• BRIEF: From the data that follows, report the number of lines including "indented", and only that number.
··········
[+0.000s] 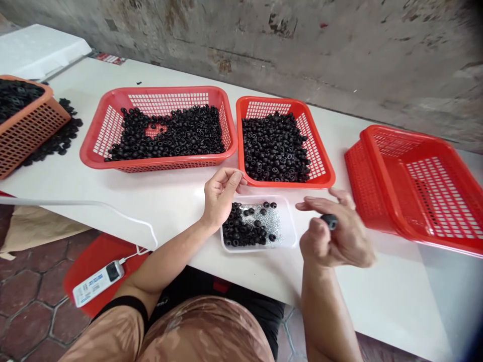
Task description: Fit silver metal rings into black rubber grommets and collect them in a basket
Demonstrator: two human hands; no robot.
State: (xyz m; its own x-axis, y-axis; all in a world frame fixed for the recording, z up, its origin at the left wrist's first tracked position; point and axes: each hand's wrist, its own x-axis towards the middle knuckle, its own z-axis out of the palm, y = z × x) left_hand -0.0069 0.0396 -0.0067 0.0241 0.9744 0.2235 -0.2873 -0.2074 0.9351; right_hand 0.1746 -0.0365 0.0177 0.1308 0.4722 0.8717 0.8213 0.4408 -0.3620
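Observation:
My right hand (335, 234) is raised right of the clear plastic tray, holding a small black ring-shaped part (329, 221) by the thumb; its other fingers stretch out, slightly blurred. My left hand (222, 196) is pinched closed at the front left corner of the middle red basket (287, 184). What lies between its fingertips is hidden. Below and between the hands, the tray (289, 221) contains loose black round parts (245, 234) on the left and small shiny metal pieces (273, 221) on the right. Many black ring-shaped parts (275, 146) fill the middle basket.
A wider red basket (158, 162) of black parts stands left. Stacked red baskets (381, 186) sit at right. An orange basket (33, 123) and spilled black pieces (62, 138) occupy the far left. A power strip (98, 282) lies on a red stool (77, 266); a concrete wall backs the table.

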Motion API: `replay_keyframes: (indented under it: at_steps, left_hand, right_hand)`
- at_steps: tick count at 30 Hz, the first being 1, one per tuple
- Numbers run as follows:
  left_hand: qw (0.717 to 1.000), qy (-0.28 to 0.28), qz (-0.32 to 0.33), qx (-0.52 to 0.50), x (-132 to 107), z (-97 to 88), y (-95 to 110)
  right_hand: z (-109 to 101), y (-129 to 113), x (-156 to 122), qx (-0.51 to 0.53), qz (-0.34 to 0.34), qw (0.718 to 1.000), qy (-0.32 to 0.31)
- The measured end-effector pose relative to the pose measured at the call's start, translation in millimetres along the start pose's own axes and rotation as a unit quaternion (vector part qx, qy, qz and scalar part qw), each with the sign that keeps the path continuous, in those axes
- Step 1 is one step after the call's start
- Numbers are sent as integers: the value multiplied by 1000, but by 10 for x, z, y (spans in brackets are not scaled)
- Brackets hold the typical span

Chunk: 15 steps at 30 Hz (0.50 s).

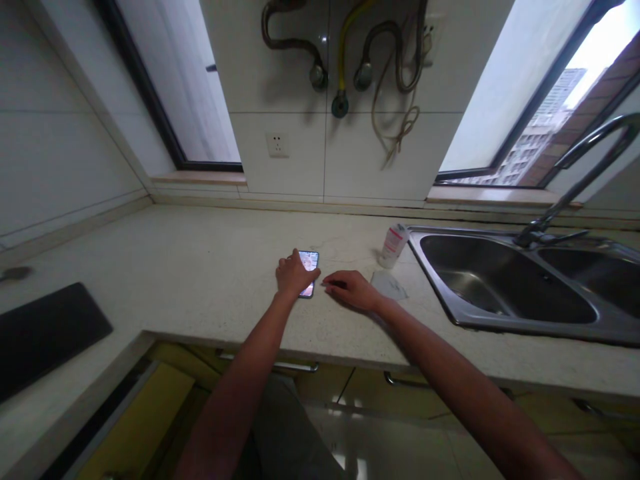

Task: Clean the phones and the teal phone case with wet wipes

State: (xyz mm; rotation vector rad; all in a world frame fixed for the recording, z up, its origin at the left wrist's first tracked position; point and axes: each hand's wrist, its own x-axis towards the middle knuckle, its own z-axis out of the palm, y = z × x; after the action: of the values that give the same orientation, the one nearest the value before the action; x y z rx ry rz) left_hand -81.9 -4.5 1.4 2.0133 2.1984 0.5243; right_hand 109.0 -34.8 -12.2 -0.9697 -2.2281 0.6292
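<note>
Speckled stone countertop [210, 267] by a steel sink [434, 285]: left hand [297, 275], grip pressed together on a smartphone [310, 259]; right hand [353, 290], grip unclear.

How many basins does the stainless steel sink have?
2. The first basin lies nearer the phone; the second basin sits beside it, cut off by the right edge of the view.

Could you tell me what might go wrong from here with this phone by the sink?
The phone under the left hand lies near the steel sink, so splashes might reach it. The right hand is fairly close to a standing white bottle and could knock it over.
</note>
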Motion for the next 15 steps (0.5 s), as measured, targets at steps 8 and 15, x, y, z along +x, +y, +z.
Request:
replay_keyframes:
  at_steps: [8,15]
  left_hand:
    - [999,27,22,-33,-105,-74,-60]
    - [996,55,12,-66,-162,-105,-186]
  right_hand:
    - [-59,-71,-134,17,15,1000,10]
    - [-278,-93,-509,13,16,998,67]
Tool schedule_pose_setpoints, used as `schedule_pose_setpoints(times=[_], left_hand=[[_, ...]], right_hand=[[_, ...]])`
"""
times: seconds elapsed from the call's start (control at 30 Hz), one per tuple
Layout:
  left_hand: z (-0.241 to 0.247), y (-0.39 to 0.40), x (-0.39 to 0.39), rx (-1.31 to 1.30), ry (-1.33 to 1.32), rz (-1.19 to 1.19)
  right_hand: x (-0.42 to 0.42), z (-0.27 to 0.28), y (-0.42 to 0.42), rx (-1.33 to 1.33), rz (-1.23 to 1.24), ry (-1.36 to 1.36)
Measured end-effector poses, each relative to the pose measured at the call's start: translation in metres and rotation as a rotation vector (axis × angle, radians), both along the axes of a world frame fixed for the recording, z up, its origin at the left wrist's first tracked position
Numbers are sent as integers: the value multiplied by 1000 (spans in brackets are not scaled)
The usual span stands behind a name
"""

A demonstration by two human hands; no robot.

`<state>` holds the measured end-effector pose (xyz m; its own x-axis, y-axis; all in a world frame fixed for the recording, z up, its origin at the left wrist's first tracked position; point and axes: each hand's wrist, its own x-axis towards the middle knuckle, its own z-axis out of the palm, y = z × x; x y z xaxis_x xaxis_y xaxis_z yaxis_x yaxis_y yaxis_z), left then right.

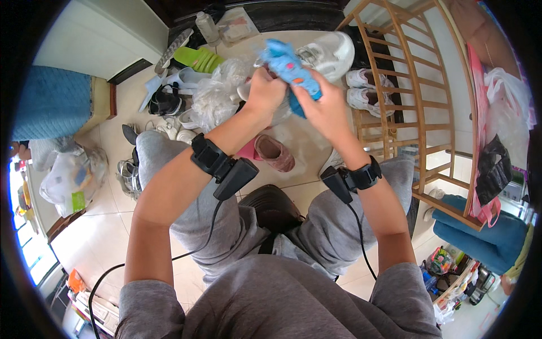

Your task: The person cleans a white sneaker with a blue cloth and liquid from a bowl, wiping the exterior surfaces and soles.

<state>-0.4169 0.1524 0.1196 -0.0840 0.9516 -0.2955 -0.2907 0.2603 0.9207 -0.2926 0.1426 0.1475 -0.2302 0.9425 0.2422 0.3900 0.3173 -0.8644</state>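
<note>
My right hand [319, 104] pinches a bright blue cloth-like item [292, 70] with pink and orange spots. Its upper end is blurred. Against the cloth's left side, my left hand [266, 91] is curled in a fist around something mostly hidden; a dark reddish edge shows above the fingers. Crumpled clear plastic bags [218, 95] lie left of that hand. A large white sneaker [332, 53] is just beyond my right hand. Below the hands, a dusty-pink shoe [274, 153] rests on the tiled floor.
Green slippers [199, 59], a black sandal [167, 99] and other footwear crowd the left floor. A clear bottle [207, 27] stands farther back. A wooden slatted rack [410, 89] rises on the right, beside white sneakers [366, 99]. A filled plastic bag [72, 182] sits far left.
</note>
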Motion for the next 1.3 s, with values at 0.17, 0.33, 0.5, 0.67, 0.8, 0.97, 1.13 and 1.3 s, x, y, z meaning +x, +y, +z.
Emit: schedule_pose_setpoints(times=[0.17,0.33,0.5,0.67,0.8,0.97,1.13,1.3], left_hand=[[3,3,1,63,-82,-53],[21,2,4,152,-39,-84],[8,-2,-3,71,-28,-70],[6,-2,-4,68,-169,-42],[13,2,0,155,-64,-90],[17,-2,-4,132,-3,-120],[7,-18,-17,41,-64,-117],[-6,-1,-16,36,108,-223]], right_hand=[[11,18,15,-1,-174,-9],[53,14,50,615,-274,-461],[12,-1,11,-16,7,-33],[5,10,7,-40,65,113],[33,23,39,148,-350,62],[25,-13,39,395,-112,-235],[4,-7,2,-118,110,193],[16,8,12,-208,-25,145]])
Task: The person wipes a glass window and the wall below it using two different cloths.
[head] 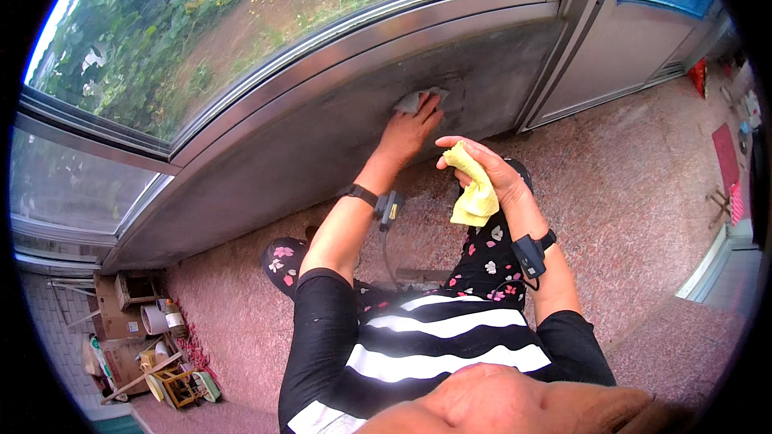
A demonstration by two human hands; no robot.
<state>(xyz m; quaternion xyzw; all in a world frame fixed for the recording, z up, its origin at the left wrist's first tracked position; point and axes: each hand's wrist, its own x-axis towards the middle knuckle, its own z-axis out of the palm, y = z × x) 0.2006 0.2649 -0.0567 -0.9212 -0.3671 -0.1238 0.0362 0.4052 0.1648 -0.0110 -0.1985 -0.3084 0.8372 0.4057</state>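
Observation:
My left hand (413,126) is spread over a thin greyish-white piece (409,102), perhaps a cloth or pad, pressed flat to the grey wall (338,132) under the window. Darker, rough marks show on the wall just right of the fingers. In my right hand (491,169), held in front of the wall above my knee, is a folded yellow cloth (475,199) whose loose end hangs down. The right thumb and fingers curl around its upper part.
Above the wall runs a metal window frame (374,42); a metal door (621,54) stands to the right. Speckled reddish floor (603,193) lies around me. At lower left are a cardboard box (114,313), a small yellow wooden stool (178,387) and other clutter.

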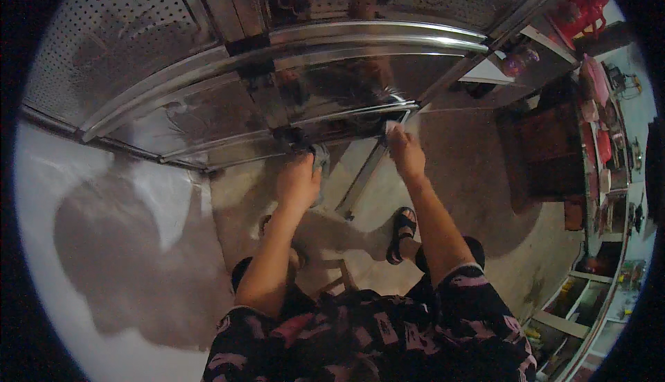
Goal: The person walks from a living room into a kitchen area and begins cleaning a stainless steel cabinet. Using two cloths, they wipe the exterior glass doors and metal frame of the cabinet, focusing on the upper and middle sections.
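Observation:
A tall metal cabinet (363, 75) with shiny rails and perforated panels stands before me. Near its lower middle, my left hand (298, 179) is closed on a grey cloth (321, 166), part of which hangs past the fingers. My right hand (406, 148) is at the cabinet's lower right corner, gripping something small and whitish (392, 126) that looks like a cloth or paper; the fingers partly hide it. From below that corner a metal bar (363, 174) slants down to the floor between my hands.
A small wooden stool (335, 273) shows between my legs, by my sandalled foot (402, 234). A white wall (171, 278) bounds the left side. To the right are a dark wooden cabinet (553, 151), shelves with assorted items, and a red container (582, 10) at the upper right.

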Demonstrator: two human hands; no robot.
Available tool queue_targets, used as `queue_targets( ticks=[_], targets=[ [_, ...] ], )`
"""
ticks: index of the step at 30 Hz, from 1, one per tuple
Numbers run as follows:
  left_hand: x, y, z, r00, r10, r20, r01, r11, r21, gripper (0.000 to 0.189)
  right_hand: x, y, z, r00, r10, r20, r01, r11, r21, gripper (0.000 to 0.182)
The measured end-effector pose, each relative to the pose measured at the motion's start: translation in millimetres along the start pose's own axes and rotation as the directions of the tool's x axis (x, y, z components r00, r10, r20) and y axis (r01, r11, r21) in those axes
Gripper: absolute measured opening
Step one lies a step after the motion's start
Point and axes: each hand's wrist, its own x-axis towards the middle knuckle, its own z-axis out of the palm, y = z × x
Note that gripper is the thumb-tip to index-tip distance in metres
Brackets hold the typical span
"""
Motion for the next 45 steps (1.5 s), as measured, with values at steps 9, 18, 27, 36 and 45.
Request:
queue_targets(
  ticks=[9,18,27,36,45],
  targets=[
    [2,-6,11,0.999,-0.008,0.033,0.006,0.999,0.051,0.026,4,-1,26,0.988,-0.148,-0.039,0.146,0.988,-0.052,0.031],
    [1,-17,-14,0.994,-0.073,-0.085,0.076,0.997,0.03,0.025,-101,4,97,0.733,-0.652,0.192,0.68,0.696,-0.23,0.037],
    [-2,-39,-24,0.984,-0.118,-0.131,0.117,0.993,-0.017,0.025,-45,-4,65,0.997,-0.069,0.047,0.074,0.988,-0.138,0.025],
    [-5,-42,-21,0.986,-0.099,-0.134,0.1,0.995,0.004,0.026,-105,-32,88,0.847,-0.504,0.171,0.532,0.809,-0.248,0.028],
    [-13,-20,-13,0.957,-0.099,0.271,0.072,0.992,0.106,0.033,-35,-19,23,0.97,-0.226,-0.088,0.215,0.631,0.746,0.027]
  ],
)
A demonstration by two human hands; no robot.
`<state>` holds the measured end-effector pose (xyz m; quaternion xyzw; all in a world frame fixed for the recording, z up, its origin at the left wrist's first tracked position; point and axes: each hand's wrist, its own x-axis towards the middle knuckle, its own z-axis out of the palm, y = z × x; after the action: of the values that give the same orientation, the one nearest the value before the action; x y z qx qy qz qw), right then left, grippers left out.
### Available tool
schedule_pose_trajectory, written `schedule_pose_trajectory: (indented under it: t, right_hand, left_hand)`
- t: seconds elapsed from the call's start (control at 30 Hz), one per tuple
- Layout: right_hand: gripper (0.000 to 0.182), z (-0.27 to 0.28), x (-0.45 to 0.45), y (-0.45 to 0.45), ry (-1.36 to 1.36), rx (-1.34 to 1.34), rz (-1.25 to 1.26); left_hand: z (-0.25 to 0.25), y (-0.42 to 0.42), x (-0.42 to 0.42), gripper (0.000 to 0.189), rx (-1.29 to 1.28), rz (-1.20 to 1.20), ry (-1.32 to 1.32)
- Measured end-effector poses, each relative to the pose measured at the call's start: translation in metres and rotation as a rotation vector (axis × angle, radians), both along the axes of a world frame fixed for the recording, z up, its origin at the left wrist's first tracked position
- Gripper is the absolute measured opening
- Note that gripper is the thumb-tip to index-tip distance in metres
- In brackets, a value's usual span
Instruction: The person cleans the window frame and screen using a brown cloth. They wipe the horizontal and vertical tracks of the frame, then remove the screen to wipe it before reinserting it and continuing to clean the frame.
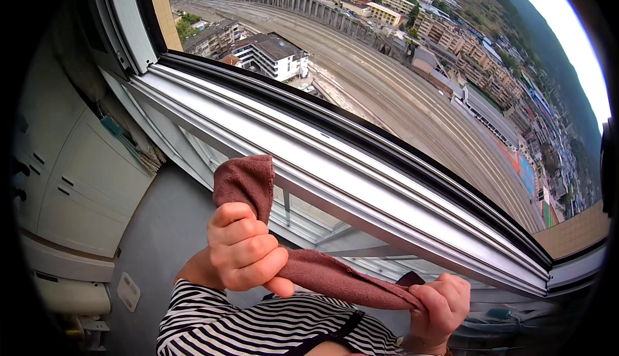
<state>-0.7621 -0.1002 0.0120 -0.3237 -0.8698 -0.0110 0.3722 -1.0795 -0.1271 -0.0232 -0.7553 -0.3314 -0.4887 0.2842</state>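
A reddish-brown towel cloth is stretched in a twisted roll between my two hands, in front of my striped top. My left hand is closed around it, and a folded end of the cloth sticks up above the fist. Lower and to the right, my right hand grips the other end, with a small dark corner showing beside the thumb. Both hands are on the room side of the metal window sill track, apart from it.
Beyond the sill, the window opening looks far down on railway tracks and buildings. A side window frame rises at the upper left. White cabinets and a teal-headed mop or brush stand left. A pale flat object lies on the grey floor.
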Motion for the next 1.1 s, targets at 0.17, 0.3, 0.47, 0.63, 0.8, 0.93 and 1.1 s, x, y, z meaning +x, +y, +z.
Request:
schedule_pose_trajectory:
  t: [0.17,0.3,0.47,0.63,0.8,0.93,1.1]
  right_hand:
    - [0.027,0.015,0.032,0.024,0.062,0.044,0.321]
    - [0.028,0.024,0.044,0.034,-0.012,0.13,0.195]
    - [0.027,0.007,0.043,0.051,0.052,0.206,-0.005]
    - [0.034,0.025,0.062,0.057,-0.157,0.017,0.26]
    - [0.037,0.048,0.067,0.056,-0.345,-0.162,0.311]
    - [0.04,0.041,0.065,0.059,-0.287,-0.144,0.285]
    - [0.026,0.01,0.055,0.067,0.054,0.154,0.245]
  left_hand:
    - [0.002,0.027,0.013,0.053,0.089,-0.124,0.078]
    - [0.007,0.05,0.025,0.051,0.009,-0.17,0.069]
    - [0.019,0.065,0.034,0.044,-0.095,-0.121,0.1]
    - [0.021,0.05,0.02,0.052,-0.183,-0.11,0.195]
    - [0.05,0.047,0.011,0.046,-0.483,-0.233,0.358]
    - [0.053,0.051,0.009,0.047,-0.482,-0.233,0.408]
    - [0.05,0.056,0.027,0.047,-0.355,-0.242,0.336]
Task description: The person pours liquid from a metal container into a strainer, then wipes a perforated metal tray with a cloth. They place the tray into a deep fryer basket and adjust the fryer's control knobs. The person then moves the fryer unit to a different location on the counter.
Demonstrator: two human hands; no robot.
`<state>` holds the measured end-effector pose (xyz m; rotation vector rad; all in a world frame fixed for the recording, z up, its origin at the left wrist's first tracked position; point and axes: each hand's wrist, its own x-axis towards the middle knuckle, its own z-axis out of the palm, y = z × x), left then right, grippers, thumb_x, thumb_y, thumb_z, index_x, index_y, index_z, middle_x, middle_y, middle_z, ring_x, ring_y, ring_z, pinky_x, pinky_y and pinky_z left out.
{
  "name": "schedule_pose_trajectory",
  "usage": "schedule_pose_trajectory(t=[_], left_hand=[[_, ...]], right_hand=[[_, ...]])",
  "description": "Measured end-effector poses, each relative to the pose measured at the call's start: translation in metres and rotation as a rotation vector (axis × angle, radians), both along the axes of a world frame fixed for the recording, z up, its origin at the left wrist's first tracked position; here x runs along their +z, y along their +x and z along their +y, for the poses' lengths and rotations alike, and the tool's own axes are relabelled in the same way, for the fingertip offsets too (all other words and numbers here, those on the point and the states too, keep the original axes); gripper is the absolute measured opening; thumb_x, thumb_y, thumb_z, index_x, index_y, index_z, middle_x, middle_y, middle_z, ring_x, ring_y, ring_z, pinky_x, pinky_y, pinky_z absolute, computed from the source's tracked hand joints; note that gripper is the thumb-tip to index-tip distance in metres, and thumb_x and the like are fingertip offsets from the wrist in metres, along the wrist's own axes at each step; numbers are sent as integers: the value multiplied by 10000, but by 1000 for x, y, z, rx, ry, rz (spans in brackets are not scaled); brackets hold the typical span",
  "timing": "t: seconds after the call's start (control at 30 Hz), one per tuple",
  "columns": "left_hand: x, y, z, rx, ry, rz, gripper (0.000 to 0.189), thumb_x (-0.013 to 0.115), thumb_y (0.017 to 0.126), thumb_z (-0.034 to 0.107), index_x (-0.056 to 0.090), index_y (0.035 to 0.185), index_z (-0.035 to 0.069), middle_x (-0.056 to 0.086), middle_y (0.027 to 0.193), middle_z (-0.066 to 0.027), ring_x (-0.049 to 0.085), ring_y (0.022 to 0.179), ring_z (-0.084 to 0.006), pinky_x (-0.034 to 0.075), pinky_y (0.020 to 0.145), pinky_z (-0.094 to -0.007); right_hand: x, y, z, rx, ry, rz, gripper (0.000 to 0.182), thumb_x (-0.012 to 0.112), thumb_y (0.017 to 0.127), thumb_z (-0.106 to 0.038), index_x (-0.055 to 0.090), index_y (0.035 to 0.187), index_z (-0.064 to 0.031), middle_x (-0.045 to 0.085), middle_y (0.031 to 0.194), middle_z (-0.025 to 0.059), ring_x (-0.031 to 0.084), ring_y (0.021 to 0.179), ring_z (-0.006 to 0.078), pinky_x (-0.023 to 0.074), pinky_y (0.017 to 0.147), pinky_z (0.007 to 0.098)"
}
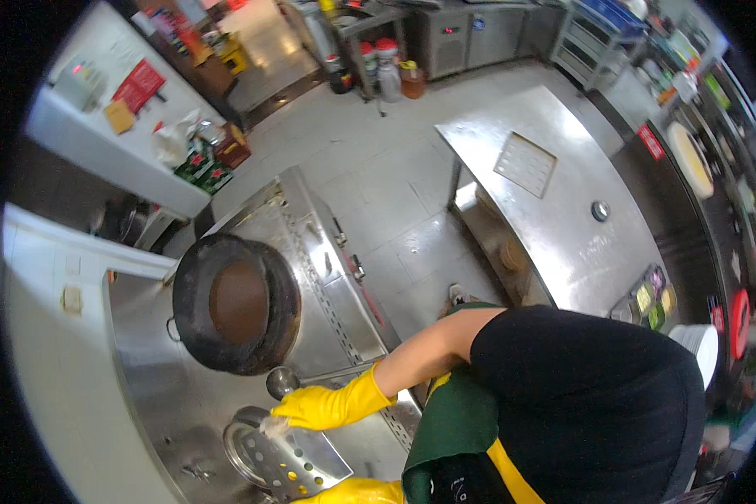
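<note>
My right hand (318, 408), in a yellow rubber glove, presses a pale, wadded cloth (274, 427) against a perforated stainless-steel sheet (312, 450). At the bottom edge of the picture my left hand (353, 492), also gloved in yellow, is partly cut off. Yellow shows through several holes of the sheet, so this hand seems to be under it, gripping its lower edge; the fingers are hidden. The sheet lies over a round metal rim (234, 444) in the stove top. A steel ladle (283, 382) rests just beyond my right hand.
A large black wok (195, 302) with brown liquid (239, 302) sits on the steel range (315, 315). A wall tap (198, 472) is at lower left. Behind me stands a steel table (567, 246) bearing a perforated tray (526, 164), a small round tin (600, 211) and food containers (649, 299).
</note>
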<state>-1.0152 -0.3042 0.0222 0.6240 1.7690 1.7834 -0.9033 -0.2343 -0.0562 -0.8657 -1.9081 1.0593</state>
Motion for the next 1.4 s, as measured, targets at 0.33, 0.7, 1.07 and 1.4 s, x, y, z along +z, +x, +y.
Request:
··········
• YOUR SOLUTION: 2